I am trying to use weka for classfying spam message and nonspam message.
With 100's of thousands of labeled spam messages, and another 100's of thousands labeled non-spam messages as a training data set, I use stringtowordvector
as filter to train the classier. The result of crossValidateModel
is quite good.But I want to use a standalone test set to evaluate the classier to make sure it is reliable to classify any other msg out of the training set.
My question:
I have to use the stringtowordvector
over the test data set too, to create a standalone .arff file, which is independent of the training arff file.The same word which presents in both the two data sets has 2 different attribute indexes, respectively, in these 2 .arff files. For example, the word "money" has matrix index 10
in the training .arff file,but within the testing .arff file it is indexed as the 50th
attribute.
I am worried the already trained classifier will mismatch all these words in the 2 data set,as they have different matrix indices.To be more specific,vector {1 1,2 1,3 5}
in the trainning .arff represents "i want to to to to to...."

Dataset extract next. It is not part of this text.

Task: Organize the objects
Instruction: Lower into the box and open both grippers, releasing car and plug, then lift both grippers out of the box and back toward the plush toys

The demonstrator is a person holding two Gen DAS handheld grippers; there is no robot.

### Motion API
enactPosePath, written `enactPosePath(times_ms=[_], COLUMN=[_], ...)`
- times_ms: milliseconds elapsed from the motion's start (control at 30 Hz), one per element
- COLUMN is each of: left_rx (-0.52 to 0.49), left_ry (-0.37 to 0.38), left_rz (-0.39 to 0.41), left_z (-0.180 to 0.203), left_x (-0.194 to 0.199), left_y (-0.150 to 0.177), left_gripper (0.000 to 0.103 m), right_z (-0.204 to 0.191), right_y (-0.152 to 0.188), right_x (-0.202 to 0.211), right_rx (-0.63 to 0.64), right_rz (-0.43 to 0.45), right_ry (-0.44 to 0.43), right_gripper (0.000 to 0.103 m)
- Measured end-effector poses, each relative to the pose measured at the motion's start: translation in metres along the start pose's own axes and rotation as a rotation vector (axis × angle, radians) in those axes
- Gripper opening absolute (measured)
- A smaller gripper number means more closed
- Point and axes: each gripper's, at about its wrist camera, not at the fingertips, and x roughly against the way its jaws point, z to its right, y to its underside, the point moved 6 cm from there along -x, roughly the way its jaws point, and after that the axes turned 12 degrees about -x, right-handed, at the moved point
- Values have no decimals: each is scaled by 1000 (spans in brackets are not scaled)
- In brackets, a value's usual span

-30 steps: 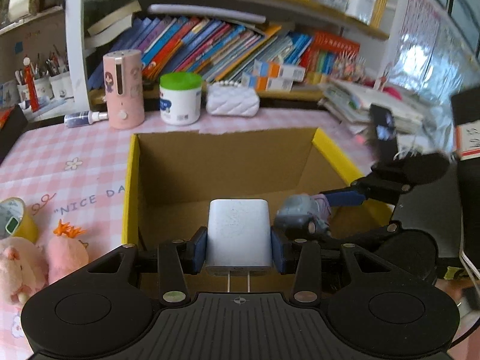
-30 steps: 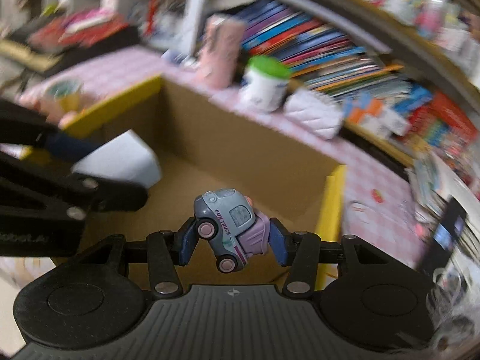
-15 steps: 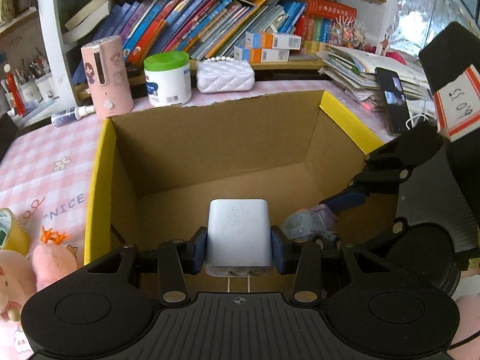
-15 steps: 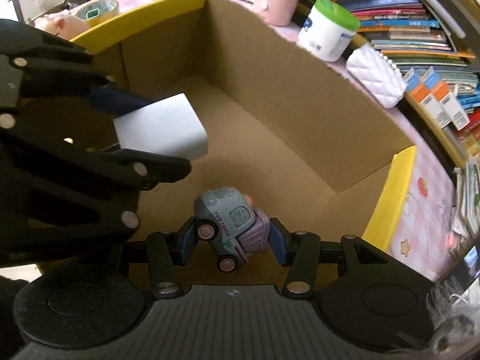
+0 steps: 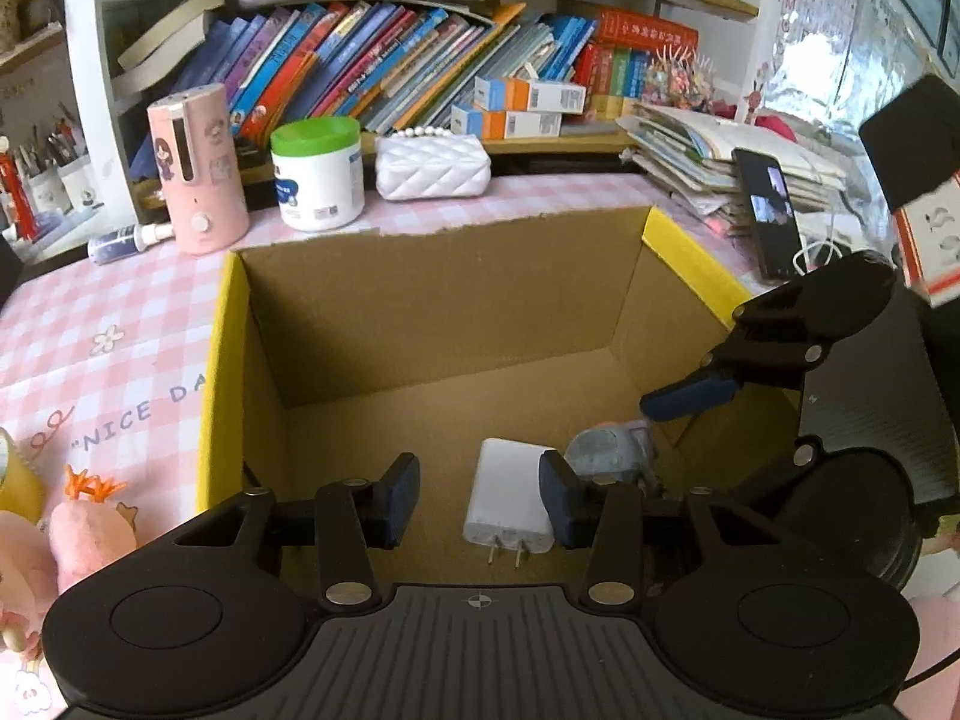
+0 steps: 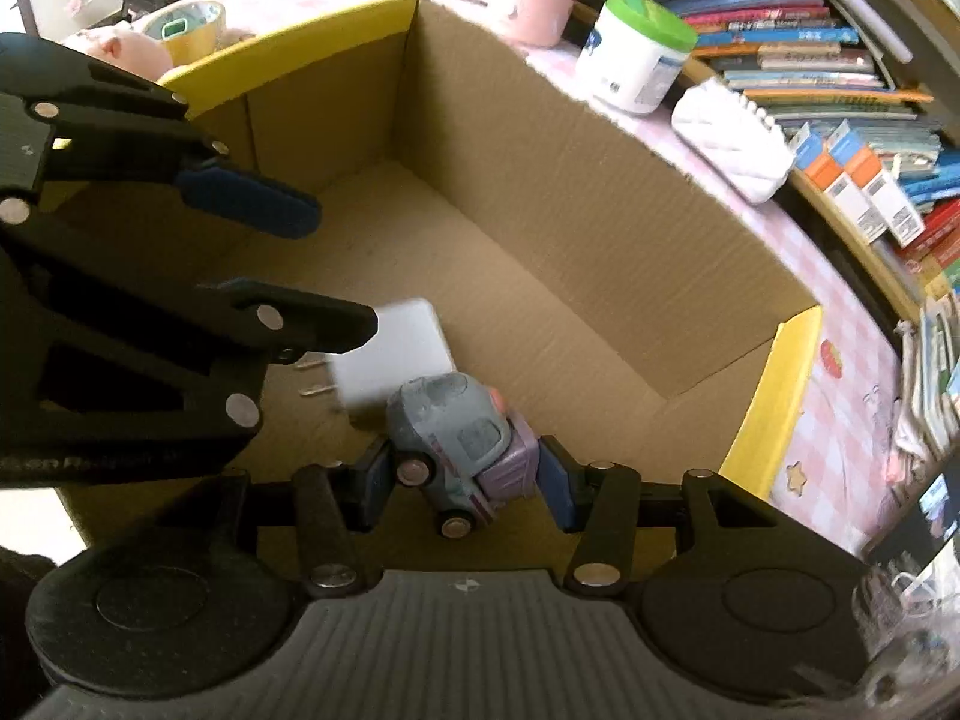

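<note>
To finish well, lift the left gripper, its fingers spread wide, straight up out of the cardboard box without nudging the charger. That white, two-pronged charger lies on the box floor, touching the grey-and-purple toy car. The right gripper looks just parted around the car, though I cannot tell for sure.
</note>
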Motion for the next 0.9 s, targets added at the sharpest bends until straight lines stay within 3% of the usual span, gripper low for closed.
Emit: enactPosePath(times_ms=[100, 300, 433, 600, 700, 900], left_rx=[7, 18, 41, 76, 90, 99], left_ry=[-6, -26, -46, -45, -58, -70], left_rz=[65, 159, 216, 259, 286, 330], left_z=[-1, -7, -12, -19, -22, -24], left_x=[17, 52, 79, 104, 120, 153], left_y=[-5, -10, -7, 1, 9, 33], left_gripper=[63, 67, 77, 79, 85, 86], right_z=[0, -2, -3, -9, -20, -41], right_y=[-2, -1, 4, 16, 25, 49], right_x=[7, 35, 66, 106, 125, 160], right_rx=[-4, -57, -132, -251, -315, -529], right_rz=[51, 171, 259, 383, 439, 555], right_ry=[18, 78, 158, 213, 245, 366], right_gripper=[63, 77, 79, 79, 79, 81])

, but in the testing .arff file this same vector represents "money does not not not not ....."
. So,how can this validation be reliable?
With crossValidateModel
, it uses the instance from the same arff file,so weka must match the indices with words correctly. My aim is to train it with a huge number of labeled datasets, then use it to classify any single unlabeled msg fed to it. Each time I want to classify one single msg, I have to covert this msg to an .arff file, which has the entirely different attributes list and matrix indices with the training .arff file. (I am not using the windows tool, I am using the weka .jar api in my program).
Any help?